_Try it_
Please give only the number of lines in the listing below that contain "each".

------------------------------

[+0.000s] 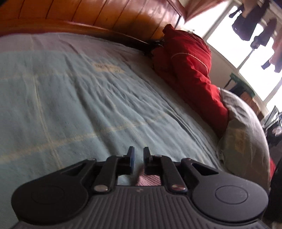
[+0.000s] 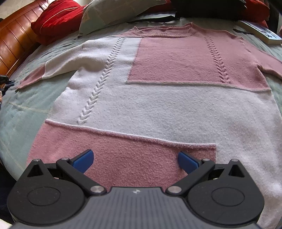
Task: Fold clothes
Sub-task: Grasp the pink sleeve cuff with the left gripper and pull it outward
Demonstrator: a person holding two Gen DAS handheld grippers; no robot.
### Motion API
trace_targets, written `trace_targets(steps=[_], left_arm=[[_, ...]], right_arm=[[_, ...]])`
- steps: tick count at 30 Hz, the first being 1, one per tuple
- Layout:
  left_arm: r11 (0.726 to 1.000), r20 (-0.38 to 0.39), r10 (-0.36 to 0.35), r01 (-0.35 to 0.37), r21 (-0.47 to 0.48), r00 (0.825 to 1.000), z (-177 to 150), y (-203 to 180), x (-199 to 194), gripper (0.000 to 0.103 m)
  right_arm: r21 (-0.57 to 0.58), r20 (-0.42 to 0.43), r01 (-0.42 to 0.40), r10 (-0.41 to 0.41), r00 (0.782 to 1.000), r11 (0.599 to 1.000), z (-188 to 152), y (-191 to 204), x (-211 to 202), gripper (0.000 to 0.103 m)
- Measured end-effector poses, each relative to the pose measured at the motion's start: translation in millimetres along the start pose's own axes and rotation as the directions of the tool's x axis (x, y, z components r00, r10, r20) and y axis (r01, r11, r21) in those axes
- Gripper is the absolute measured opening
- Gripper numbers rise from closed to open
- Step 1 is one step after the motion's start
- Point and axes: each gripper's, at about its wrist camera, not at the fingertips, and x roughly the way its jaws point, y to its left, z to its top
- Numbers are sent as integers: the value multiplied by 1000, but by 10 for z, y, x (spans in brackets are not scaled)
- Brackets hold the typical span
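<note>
Sweater (image 2: 158, 98): pink and white blocks; raised braid stripes down the chest, one white on white, one pink on pink; pink ribbed collar; left sleeve white with pink cuff end.
Bedspread (image 1: 74, 91): pale blue-green with thin cream lines forming a large check; one cream patch with faint marks.
Red pillow (image 1: 190, 58): deep red with thin pale piping.
Grey pillow (image 1: 246, 133): grey with a yellowish-cream panel.
Headboard (image 1: 98, 15): glossy orange-brown wood, planked.
Left tool (image 1: 138, 159): black body, blue pads.
Right tool (image 2: 135, 161): black body, bright blue pads.
Book (image 2: 260, 33): white cover with blue print.
Hanging clothes (image 1: 253, 26): dark navy against the bright window.
</note>
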Motion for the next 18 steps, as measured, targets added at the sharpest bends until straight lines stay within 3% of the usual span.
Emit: trace_targets(steps=[2, 4, 7, 13, 18], left_arm=[[997, -22, 9, -7, 77, 1000, -33, -142, -36, 13], [989, -53, 8, 0, 148, 999, -86, -308, -60, 29], [969, -114, -25, 52, 241, 993, -261, -649, -76, 44], [882, -248, -108, 208, 422, 963, -756, -1500, -127, 60], [809, -302, -79, 238, 537, 950, -1119, -1998, -114, 66]], right_arm=[[-5, -5, -3, 3, 1000, 1000, 19, 20, -13, 103], [-9, -10, -10, 10, 1000, 1000, 40, 40, -30, 103], [-17, -13, -67, 67, 998, 998, 110, 92, -94, 103], [-103, 10, -106, 107, 994, 989, 510, 288, -130, 103], [-190, 68, -95, 110, 992, 977, 1159, 563, 47, 103]])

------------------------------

_Task response_
2